I just discovered the name of the spiritual sickness I and many others suffer from: Spiritual Materialism.
Spiritual materialism is the practice of wanting to hold onto, or to seek out, spiritual experiences. You’re familiar with my bus story; what a wonderful experience that was! Instead of using that experience as a launching point into further realms of spiritual growth, however, I kept wanting to return to that past moment. For the last five years I’ve wanted to keep going back, back, back, back in my head…back to that moment, reliving it, asking God to repeat it, wondering if I should take psychedelic drugs to recreate the moment.
This kind of clinging to a past spiritual experience, or a similar desire to want to continually experience spiritual events, is spiritual materialism.
When you think about someone who is a “materialist” in the common understanding of the word, you probably think of someone who hoards possessions, money, cars, etc. A materialist is someone who values material possessions above all else. Similarly, a spiritual materialist is someone who values spiritual experiences above all else. Neither form of materialism is healthy because neither form acknowledges the object of (let’s be honest) obsession as only relatively real and important.

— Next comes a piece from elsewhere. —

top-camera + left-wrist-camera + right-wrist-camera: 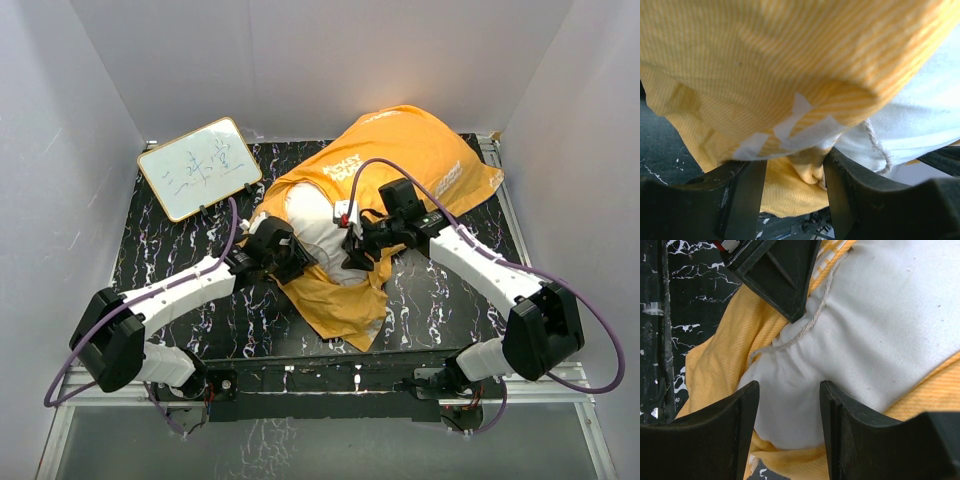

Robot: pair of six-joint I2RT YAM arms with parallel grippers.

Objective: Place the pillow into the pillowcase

I see spiritual materialism rampant in my own life, and I also see it rampant in certain denominations of the Christian community. If you are a member of the following denominations you may be a spiritual materialist:
- Assemblies of God
- Church of God
- Catholic Charismatic Movement
- Non-Denominational churches emphasizing works of the Holy Spirit
A desire to experience Mystery is not uncommon or wrong. The constant desire for Mystery, however, may be unhealthy. If Mystery enters your life and you enjoy the experience: Mazel tov! That’s wonderful! Some people go through their whole lives and never have that kind of experience. But like anything (money, alcohol, sex, drugs) craving after a thing is not healthy.
Spiritual materialism, the craving after more and greater spiritual experiences, is not holy: It’s an addiction.
And it’s time for me to stop.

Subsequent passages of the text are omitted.